Un prêt familial est une avance d'argent consentie entre membres d'une même famille, qui peut être verbal ou écrit. En l'espèce, il s'agissait d'un prêt de 22 000 euros entre des beaux-parents et leur gendre pour financer une installation à l'étranger.
Comment prouver un prêt familial ?
La preuve peut être apportée par tout moyen, mais en l'absence d'acte écrit, il faut des éléments suffisamment probants. Dans cette affaire, un virement intitulé 'aide à sa fille investissement USA' et des attestations non produites en appel n'ont pas été jugés suffisants.
Quel est le délai de prescription pour un prêt familial ?
Le délai de prescription est de 5 ans à compter de la date d'exigibilité de la dette. En l'espèce, la question de la prescription a été soulevée mais est devenue sans objet car la preuve du prêt n'a pas été rapportée.
Que faire si je suis poursuivi en remboursement d'un prêt que je conteste ?

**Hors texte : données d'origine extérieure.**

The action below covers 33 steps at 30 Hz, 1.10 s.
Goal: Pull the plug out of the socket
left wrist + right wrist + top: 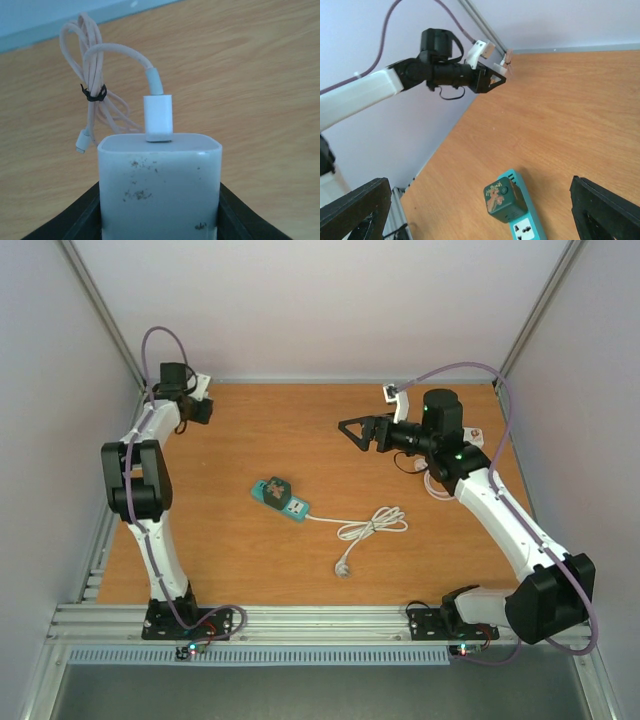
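Right fingers are hanging released over the plug, likely rigid and light; its flat sides are offering grip. Left fingers are clenching a charger.

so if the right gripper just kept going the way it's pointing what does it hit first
Most likely the green plug on the teal power strip: it sits centred between the open jaws of the right gripper. Depth is unclear, so it could pass above.

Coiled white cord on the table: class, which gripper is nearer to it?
Right. The right gripper hangs open just beyond the coiled cord, on its far side; the left gripper is away in the far-left corner.
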### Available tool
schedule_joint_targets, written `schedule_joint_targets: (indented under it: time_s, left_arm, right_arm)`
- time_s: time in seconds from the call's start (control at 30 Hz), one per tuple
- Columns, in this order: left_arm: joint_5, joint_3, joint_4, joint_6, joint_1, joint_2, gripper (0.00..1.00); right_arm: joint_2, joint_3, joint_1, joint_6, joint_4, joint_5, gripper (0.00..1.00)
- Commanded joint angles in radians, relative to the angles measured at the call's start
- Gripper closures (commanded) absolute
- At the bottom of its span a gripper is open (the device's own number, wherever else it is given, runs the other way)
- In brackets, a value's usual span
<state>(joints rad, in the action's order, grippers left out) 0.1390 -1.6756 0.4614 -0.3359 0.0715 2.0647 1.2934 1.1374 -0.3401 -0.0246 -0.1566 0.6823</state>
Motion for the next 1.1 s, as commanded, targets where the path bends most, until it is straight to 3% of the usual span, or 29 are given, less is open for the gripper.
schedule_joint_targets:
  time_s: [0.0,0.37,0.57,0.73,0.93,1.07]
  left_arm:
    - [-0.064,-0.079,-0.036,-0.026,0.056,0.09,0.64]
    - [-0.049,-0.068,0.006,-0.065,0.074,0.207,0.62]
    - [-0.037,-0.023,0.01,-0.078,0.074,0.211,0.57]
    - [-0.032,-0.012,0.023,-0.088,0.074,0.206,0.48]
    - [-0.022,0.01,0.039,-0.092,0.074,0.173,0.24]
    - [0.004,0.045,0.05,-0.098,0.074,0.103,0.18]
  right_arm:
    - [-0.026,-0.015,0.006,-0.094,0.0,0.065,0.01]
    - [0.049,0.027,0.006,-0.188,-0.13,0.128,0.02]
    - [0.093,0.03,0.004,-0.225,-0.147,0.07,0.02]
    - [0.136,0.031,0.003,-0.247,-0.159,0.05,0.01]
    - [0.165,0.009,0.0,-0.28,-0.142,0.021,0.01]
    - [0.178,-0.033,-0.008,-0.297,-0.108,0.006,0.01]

Vous pouvez contester l'existence du prêt en soulevant l'absence de preuve. Dans cette affaire, le défendeur a obtenu gain de cause car les demandeurs n'ont pas fourni de preuves suffisantes en appel.
Un virement bancaire est-il une preuve suffisante de prêt ?
Non, un virement seul peut être insuffisant s'il est intitulé 'aide' ou 'donation'. Dans cette décision, le virement de 22 000 euros avec l'intitulé 'aide à sa fille investissement USA' n'a pas été considéré comme prouvant un prêt.
Quels sont les recours en cas de rejet de la demande de remboursement ?
Le créancier peut faire appel de la décision. En l'espèce, les époux [K] ont été condamnés aux dépens et à payer 2 500 euros à M. [I] pour frais irrépétibles.